Task =
Every record below must come back exactly as given.

Provided material =
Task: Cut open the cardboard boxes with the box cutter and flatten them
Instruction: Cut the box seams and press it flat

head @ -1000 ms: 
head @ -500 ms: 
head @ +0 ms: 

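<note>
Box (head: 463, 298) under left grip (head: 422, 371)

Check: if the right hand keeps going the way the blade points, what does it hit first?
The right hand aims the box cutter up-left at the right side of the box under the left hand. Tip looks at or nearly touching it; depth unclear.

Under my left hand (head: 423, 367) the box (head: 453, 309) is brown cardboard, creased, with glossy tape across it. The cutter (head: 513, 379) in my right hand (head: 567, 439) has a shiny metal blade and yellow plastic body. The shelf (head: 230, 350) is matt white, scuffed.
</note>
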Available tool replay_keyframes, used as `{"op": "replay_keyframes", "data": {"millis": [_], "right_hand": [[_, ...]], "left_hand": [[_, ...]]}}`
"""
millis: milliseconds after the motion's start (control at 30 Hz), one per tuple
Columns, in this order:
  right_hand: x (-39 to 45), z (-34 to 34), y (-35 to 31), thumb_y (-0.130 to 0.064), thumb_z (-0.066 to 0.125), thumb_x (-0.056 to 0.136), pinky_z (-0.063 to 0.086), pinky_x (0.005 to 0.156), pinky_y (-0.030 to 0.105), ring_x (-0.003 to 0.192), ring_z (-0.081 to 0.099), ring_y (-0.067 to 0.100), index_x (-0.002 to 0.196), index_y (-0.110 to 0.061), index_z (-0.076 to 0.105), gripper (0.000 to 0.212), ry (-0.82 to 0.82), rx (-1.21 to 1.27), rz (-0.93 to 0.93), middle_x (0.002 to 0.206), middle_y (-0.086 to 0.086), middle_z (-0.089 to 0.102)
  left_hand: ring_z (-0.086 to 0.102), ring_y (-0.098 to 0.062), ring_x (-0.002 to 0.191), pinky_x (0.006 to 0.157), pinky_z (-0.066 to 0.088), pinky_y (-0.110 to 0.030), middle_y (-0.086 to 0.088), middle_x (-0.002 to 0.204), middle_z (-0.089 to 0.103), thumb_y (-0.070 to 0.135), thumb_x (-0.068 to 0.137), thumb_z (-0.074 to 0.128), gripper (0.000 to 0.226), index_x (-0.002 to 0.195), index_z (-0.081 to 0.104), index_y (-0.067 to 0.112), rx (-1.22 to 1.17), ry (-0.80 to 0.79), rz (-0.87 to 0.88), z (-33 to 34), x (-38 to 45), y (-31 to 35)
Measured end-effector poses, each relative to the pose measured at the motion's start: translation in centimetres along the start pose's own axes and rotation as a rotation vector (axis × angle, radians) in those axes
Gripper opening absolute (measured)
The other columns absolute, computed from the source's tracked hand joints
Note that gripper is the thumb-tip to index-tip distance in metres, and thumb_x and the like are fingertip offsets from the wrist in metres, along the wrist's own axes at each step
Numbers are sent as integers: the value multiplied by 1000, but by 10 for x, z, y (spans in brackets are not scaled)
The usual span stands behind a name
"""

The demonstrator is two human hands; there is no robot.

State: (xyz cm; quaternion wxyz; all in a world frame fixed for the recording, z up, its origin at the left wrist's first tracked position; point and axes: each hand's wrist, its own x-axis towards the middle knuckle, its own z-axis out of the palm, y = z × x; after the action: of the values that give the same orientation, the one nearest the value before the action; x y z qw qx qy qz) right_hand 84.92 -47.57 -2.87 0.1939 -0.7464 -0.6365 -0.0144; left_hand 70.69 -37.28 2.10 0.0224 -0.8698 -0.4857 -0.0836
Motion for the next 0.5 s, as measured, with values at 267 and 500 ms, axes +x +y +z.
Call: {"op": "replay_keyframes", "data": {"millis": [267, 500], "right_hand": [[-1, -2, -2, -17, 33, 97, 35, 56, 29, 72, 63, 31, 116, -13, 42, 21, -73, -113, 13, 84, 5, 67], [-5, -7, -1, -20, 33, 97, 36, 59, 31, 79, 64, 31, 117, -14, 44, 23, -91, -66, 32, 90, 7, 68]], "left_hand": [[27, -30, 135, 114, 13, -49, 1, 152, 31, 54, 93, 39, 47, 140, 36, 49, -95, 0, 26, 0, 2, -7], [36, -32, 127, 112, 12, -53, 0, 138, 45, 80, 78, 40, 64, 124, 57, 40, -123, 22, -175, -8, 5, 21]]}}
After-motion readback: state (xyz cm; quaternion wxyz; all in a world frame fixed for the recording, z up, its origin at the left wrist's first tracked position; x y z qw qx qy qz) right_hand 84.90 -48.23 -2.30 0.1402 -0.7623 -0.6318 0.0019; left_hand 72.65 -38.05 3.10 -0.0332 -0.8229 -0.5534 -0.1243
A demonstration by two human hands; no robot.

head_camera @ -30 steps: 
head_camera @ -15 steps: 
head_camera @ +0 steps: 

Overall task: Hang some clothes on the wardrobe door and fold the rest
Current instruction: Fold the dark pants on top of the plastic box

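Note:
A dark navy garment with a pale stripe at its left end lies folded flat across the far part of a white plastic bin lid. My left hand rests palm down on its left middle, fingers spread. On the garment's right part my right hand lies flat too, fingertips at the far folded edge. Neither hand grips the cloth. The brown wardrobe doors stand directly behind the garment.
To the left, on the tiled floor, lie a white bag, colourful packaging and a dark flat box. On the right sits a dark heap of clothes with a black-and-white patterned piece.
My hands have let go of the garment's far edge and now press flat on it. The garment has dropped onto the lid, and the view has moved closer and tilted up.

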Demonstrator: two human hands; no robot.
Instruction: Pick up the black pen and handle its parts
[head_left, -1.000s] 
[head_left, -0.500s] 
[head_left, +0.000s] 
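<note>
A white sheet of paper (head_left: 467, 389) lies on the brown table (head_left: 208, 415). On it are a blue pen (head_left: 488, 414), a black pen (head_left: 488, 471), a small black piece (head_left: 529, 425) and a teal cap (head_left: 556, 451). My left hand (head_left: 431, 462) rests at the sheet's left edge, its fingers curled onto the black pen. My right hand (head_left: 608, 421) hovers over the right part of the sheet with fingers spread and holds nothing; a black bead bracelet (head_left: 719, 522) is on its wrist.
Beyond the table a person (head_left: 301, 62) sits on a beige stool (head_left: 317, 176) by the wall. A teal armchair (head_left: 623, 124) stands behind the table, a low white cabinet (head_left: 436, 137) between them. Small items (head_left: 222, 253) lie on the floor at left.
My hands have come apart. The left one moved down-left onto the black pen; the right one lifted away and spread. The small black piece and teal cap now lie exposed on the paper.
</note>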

Answer section =
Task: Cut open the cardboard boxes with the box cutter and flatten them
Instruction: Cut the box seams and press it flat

head @ -1000 ms: 
head @ -500 ms: 
head @ +0 ms: 

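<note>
Box (head: 463, 298) under left grip (head: 422, 371)

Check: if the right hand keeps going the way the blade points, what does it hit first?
The right hand aims the box cutter up-left at the right side of the box under the left hand. Tip looks at or nearly touching it; depth unclear.

Under my left hand (head: 423, 367) the box (head: 453, 309) is brown cardboard, creased, with glossy tape across it. The cutter (head: 513, 379) in my right hand (head: 567, 439) has a shiny metal blade and yellow plastic body. The shelf (head: 230, 350) is matt white, scuffed.
</note>
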Available tool replay_keyframes, used as `{"op": "replay_keyframes", "data": {"millis": [_], "right_hand": [[_, ...]], "left_hand": [[_, ...]]}}`
"""
millis: milliseconds after the motion's start (control at 30 Hz), one per tuple
Columns, in this order:
  right_hand: x (-39 to 45), z (-34 to 34), y (-35 to 31), thumb_y (-0.130 to 0.064), thumb_z (-0.066 to 0.125), thumb_x (-0.056 to 0.136), pinky_z (-0.063 to 0.086), pinky_x (0.005 to 0.156), pinky_y (-0.030 to 0.105), ring_x (-0.003 to 0.192), ring_z (-0.081 to 0.099), ring_y (-0.067 to 0.100), index_x (-0.002 to 0.196), index_y (-0.110 to 0.061), index_z (-0.076 to 0.105), gripper (0.000 to 0.212), ry (-0.82 to 0.82), rx (-1.21 to 1.27), rz (-0.93 to 0.93), middle_x (0.002 to 0.206), middle_y (-0.086 to 0.086), middle_z (-0.089 to 0.102)
  left_hand: ring_z (-0.086 to 0.102), ring_y (-0.098 to 0.062), ring_x (-0.002 to 0.191), pinky_x (0.006 to 0.157), pinky_z (-0.066 to 0.088), pinky_y (-0.110 to 0.030), middle_y (-0.086 to 0.088), middle_x (-0.002 to 0.204), middle_z (-0.089 to 0.103), thumb_y (-0.070 to 0.135), thumb_x (-0.068 to 0.137), thumb_z (-0.074 to 0.128), gripper (0.000 to 0.226), index_x (-0.002 to 0.195), index_z (-0.081 to 0.104), index_y (-0.067 to 0.112), rx (-1.22 to 1.17), ry (-0.80 to 0.79), rz (-0.87 to 0.88), z (-33 to 34), x (-38 to 45), y (-31 to 35)
Measured end-effector poses, each relative to the pose measured at the motion's start: translation in centimetres along the start pose's own axes and rotation as a rotation vector (axis × angle, radians) in those axes
Gripper opening absolute (measured)
The other columns absolute, computed from the source's tracked hand joints
Note that gripper is the thumb-tip to index-tip distance in metres, and thumb_x and the like are fingertip offsets from the wrist in metres, along the wrist's own axes at each step
Numbers are sent as integers: the value multiplied by 1000, but by 10 for x, z, y (spans in brackets are not scaled)
The usual span stands behind a name
"""

The demonstrator is two human hands; there is no robot.

State: (xyz cm; quaternion wxyz; all in a world frame fixed for the recording, z up, its origin at the left wrist's first tracked position; point and axes: each hand's wrist, its own x-axis towards the middle knuckle, its own z-axis out of the palm, y = z × x; after the action: of the values that give the same orientation, the one nearest the value before the action; x y z qw qx qy qz) right_hand 84.92 -47.57 -2.87 0.1939 -0.7464 -0.6365 -0.0144; left_hand 70.69 -37.28 2.10 0.0224 -0.8698 -0.4857 -0.0836
Motion for the next 0.5 s, as measured, with values at 267 and 500 ms, axes +x +y +z.
Call: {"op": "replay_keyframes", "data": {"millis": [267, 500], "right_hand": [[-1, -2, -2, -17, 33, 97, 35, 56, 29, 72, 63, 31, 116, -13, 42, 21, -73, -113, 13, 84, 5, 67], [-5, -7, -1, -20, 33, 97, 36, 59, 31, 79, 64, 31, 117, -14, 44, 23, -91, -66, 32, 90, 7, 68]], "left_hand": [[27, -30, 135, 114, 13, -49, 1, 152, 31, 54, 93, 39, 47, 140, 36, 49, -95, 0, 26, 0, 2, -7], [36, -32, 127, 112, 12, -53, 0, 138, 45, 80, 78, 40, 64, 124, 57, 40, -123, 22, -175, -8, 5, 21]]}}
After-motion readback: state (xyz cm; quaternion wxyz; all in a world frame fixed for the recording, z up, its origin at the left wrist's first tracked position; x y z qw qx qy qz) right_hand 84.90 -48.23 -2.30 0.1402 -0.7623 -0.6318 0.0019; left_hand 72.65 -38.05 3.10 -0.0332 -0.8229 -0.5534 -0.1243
A demonstration by two human hands; no robot.

head_camera @ -30 steps: 
head_camera @ -15 steps: 
head_camera @ +0 steps: 

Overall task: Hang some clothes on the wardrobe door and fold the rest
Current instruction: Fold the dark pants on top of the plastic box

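Note:
A dark navy garment with a pale stripe at its left end lies folded flat across the far part of a white plastic bin lid. My left hand rests palm down on its left middle, fingers spread. On the garment's right part my right hand lies flat too, fingertips at the far folded edge. Neither hand grips the cloth. The brown wardrobe doors stand directly behind the garment.
To the left, on the tiled floor, lie a white bag, colourful packaging and a dark flat box. On the right sits a dark heap of clothes with a black-and-white patterned piece.
My hands have let go of the garment's far edge and now press flat on it. The garment has dropped onto the lid, and the view has moved closer and tilted up.
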
Demonstrator: two human hands; no robot.
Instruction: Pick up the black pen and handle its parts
[head_left, -1.000s] 
[head_left, -0.500s] 
[head_left, +0.000s] 
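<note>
A white sheet of paper (head_left: 467, 389) lies on the brown table (head_left: 208, 415). On it are a blue pen (head_left: 488, 414), a black pen (head_left: 488, 471), a small black piece (head_left: 529, 425) and a teal cap (head_left: 556, 451). My left hand (head_left: 431, 462) rests at the sheet's left edge, its fingers curled onto the black pen. My right hand (head_left: 608, 421) hovers over the right part of the sheet with fingers spread and holds nothing; a black bead bracelet (head_left: 719, 522) is on its wrist.
Beyond the table a person (head_left: 301, 62) sits on a beige stool (head_left: 317, 176) by the wall. A teal armchair (head_left: 623, 124) stands behind the table, a low white cabinet (head_left: 436, 137) between them. Small items (head_left: 222, 253) lie on the floor at left.
My hands have come apart. The left one moved down-left onto the black pen; the right one lifted away and spread. The small black piece and teal cap now lie exposed on the paper.
</note>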

Work on the answer has been completed.